SPD-Abweichlerin bleibt hart - Projekt rot-grüner Minderheitsregierung in Hessen passé

Das Projekt einer Minderheitsregierung in Hessen ist gescheitert. Die hessische SPD-Landesvorsitzende Andrea Ypsilanti wird nun doch nicht am 5. April für das Amt des Ministerpräsidenten kandidieren. Weil die SPD-Abgeordnete Dagmar Metzger die geplante Zusammenarbeit mit der Linken nicht mittragen wolle, könne sie für eine Mehrheit nicht garantieren, sagte Ypsilanti am Freitag in Wiesbaden nach der einer Sitzung des SPD-Landesvorstands. "Deshalb werde ich am 5. April mich nicht zur Wahl stellen." An Rücktritt vom Landesvorsitz denke sie deswegen aber nicht.

Mit ihrem Schritt zog die hessische SPD-Spitzenkandidatin die Konsequenz aus der Ankündigung der SPD-Landtagsabgeordneten Dagmar Metzger, sie wegen der geplanten Zusammenarbeit mit der Linkspartei nicht zu unterstützen. "Das ist jetzt keine schöne Situation", sagte Ypsilanti. "Aber nur weil ein Weg verbaut ist, muss man nicht gleich die Flinte ins Korn werfen."

Metzger hatte erklärt, ihr Gespräch mit Ypsilanti habe sie nicht dazu bewegt, ihre Meinung zu ändern. Bei zwei Abweichlern aus dem Lager von SPD, Grünen und Linken würde Ypsilanti nicht gewählt. Auch der SPD-Unterbezirk Main-Kinzig wandte sich in einer im Internet veröffentlichten Erklärung gegen jegliche Zusammenarbeit mit der Linken.

Glaubwürdigkeit und Verlässlichkeit der Sozialdemokratie dürften nicht aufs Spiel gesetzt werden, hieß es beim SPD-Unterbezirk Main-Kinzig. "Wir bleiben bei der Aussage, die wir vor, während und nach der Wahl in aller Klarheit getroffen haben: Es gibt keine Zusammenarbeit mit der Linkspartei." Hessen brauche eine stabile Regierung, die klare parlamentarische Mehrheiten aufweist. "Uns Sozialdemokraten sind Inhalte wichtiger als Posten."

Der SPD-Unterbezirk plädierte zugleich für eine Ablösung von Ministerpräsident Roland Koch (CDU).
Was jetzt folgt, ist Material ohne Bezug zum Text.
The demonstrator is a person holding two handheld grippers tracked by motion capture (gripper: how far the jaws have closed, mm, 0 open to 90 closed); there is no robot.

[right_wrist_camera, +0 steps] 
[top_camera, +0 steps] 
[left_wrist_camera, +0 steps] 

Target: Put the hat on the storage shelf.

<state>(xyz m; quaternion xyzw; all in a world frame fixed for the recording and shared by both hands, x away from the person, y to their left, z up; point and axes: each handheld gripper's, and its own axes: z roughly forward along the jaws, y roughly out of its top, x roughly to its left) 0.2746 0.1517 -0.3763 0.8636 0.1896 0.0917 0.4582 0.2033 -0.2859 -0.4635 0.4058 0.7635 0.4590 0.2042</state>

Dafür sei ein inhaltlicher Diskurses mit allen im Parlament vertretenen demokratischen Parteien notwendig. "Sollte dies in den nächsten Monaten keine Erfolge bringen, sind Neuwahlen anzustreben, um klare Verhältnisse für Hessen zu schaffen", hieß es in der Erklärung.